--- Prompt ---
Find the line containing "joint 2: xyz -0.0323" in the records below. Copy exactly that line and each one after it, ending at the line containing "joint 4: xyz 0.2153", and nothing more.
═════ Data to use
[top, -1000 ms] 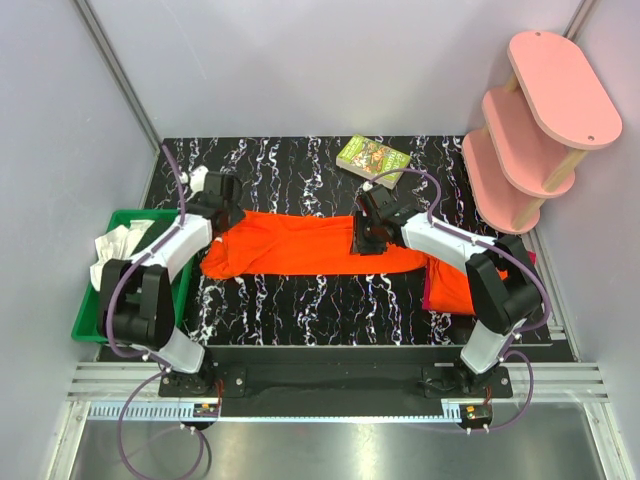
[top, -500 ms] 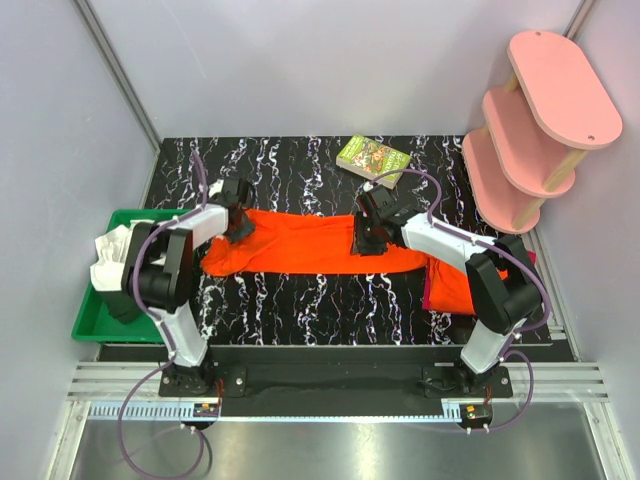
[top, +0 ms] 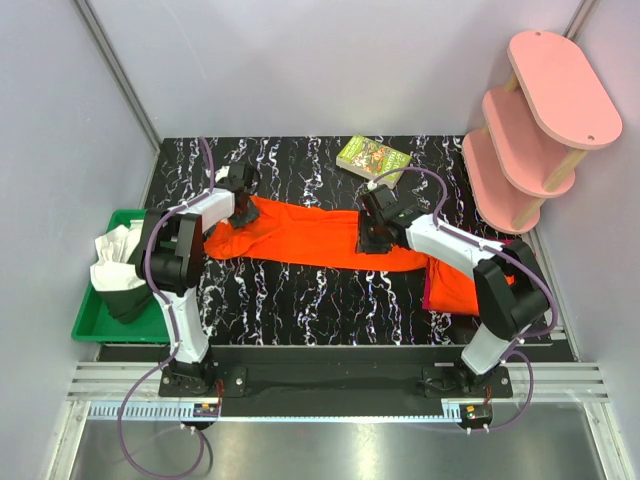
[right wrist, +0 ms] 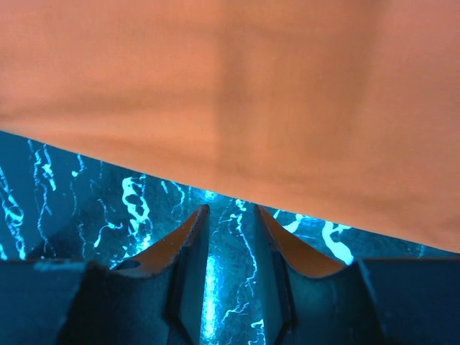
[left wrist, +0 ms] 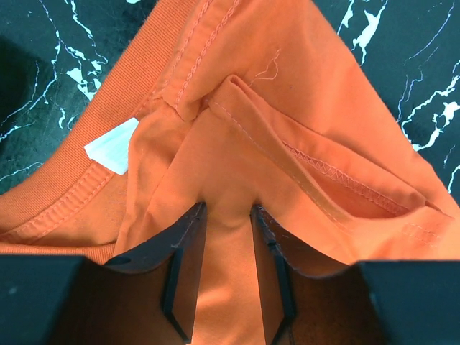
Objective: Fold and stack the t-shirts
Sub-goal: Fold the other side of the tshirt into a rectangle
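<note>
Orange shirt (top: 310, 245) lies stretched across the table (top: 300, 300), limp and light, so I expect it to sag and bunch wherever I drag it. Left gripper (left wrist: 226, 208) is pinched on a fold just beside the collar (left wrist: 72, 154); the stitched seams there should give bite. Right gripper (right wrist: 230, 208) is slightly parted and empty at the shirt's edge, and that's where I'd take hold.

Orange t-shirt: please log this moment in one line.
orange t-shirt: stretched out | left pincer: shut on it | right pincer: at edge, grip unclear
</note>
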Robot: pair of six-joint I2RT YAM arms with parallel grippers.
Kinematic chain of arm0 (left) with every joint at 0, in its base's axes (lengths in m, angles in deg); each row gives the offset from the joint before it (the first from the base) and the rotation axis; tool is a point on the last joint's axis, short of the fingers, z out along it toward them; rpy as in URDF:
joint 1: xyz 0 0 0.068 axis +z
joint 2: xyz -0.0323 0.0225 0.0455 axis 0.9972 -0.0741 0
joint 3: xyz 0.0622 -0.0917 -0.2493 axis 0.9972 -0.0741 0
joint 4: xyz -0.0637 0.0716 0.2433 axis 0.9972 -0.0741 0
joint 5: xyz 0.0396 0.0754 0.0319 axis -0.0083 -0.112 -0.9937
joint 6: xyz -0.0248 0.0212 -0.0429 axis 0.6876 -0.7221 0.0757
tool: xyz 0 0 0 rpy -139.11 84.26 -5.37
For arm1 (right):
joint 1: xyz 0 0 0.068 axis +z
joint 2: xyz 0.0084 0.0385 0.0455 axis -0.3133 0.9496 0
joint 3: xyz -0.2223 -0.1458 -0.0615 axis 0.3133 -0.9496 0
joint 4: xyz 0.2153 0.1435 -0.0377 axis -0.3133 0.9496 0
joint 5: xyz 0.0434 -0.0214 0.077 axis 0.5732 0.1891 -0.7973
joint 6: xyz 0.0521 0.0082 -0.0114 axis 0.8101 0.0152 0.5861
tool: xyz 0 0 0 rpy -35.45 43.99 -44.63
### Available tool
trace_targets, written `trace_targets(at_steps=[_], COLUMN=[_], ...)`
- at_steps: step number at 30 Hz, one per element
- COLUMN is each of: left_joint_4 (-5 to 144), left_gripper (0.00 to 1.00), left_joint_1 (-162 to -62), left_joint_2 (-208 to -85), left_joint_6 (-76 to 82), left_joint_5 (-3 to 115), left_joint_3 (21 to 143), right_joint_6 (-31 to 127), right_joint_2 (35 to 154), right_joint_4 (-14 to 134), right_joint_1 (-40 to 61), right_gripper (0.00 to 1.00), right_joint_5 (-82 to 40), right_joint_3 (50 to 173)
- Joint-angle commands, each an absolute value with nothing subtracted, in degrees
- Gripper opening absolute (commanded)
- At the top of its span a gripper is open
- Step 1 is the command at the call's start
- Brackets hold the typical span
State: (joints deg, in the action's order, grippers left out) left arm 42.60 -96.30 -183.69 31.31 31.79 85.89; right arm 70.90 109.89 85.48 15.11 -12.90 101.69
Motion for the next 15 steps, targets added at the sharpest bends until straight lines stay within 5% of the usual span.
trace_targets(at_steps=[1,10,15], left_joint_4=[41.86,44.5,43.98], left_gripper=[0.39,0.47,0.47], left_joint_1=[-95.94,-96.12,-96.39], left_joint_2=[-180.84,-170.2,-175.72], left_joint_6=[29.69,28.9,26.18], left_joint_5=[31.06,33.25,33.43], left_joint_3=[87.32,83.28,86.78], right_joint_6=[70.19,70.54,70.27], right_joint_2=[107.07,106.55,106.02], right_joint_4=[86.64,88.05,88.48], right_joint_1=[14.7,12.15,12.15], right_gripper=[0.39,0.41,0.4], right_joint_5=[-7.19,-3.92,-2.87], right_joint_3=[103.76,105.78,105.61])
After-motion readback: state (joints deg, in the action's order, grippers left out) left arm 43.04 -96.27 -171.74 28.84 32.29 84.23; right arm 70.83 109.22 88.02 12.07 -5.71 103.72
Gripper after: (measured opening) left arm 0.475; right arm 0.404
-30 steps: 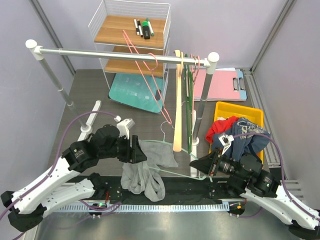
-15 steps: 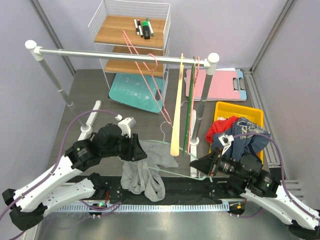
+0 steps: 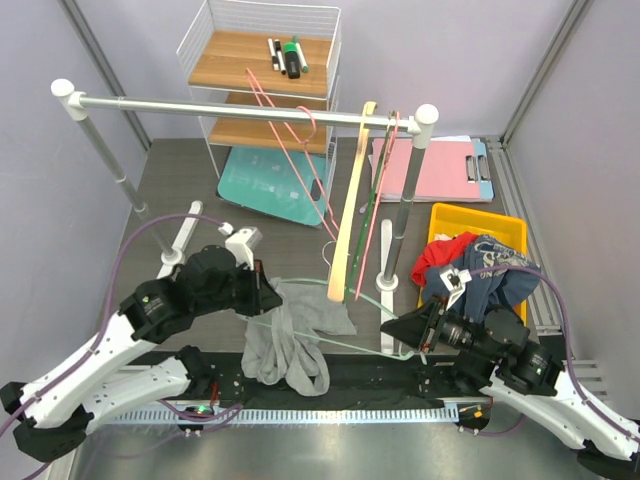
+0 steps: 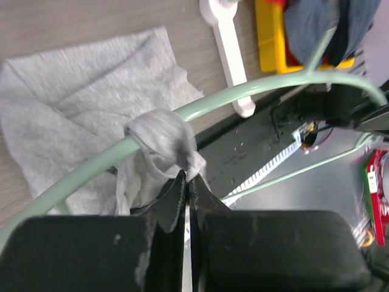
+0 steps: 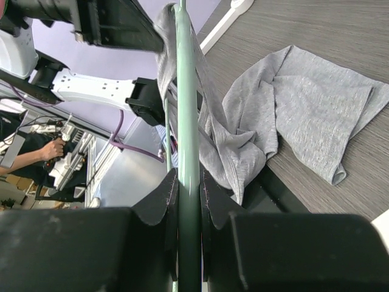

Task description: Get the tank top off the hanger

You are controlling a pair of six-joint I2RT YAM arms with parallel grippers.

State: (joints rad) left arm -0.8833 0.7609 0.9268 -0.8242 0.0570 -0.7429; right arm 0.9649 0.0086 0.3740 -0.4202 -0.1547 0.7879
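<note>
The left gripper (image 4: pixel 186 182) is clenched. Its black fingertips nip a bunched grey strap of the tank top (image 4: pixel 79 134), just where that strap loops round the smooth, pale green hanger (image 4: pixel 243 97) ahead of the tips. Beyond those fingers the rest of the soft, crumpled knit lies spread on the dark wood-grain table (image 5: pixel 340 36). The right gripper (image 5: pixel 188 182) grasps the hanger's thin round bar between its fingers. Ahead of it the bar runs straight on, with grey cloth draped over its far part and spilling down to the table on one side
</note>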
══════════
--- Reply to the exercise ---
joint 2: xyz -0.0323 0.0225 0.0455 axis 0.9972 -0.0741 0
joint 3: xyz 0.0622 -0.0917 -0.2493 axis 0.9972 -0.0741 0
joint 4: xyz -0.0637 0.0716 0.2433 axis 0.9972 -0.0741 0
joint 5: xyz 0.0396 0.0754 0.0319 axis -0.0083 -0.112 -0.9937
joint 6: xyz -0.0248 0.0212 -0.0429 axis 0.6876 -0.7221 0.0757
tool: xyz 0 0 0 rpy -139.11 84.26 -5.37
For arm1 (right):
joint 1: xyz 0 0 0.068 axis +z
joint 2: xyz 0.0084 0.0385 0.0455 axis -0.3133 0.9496 0
joint 3: xyz -0.2223 -0.1458 -0.0615 axis 0.3133 -0.9496 0
joint 4: xyz 0.2153 0.1435 -0.0377 axis -0.3133 0.9496 0

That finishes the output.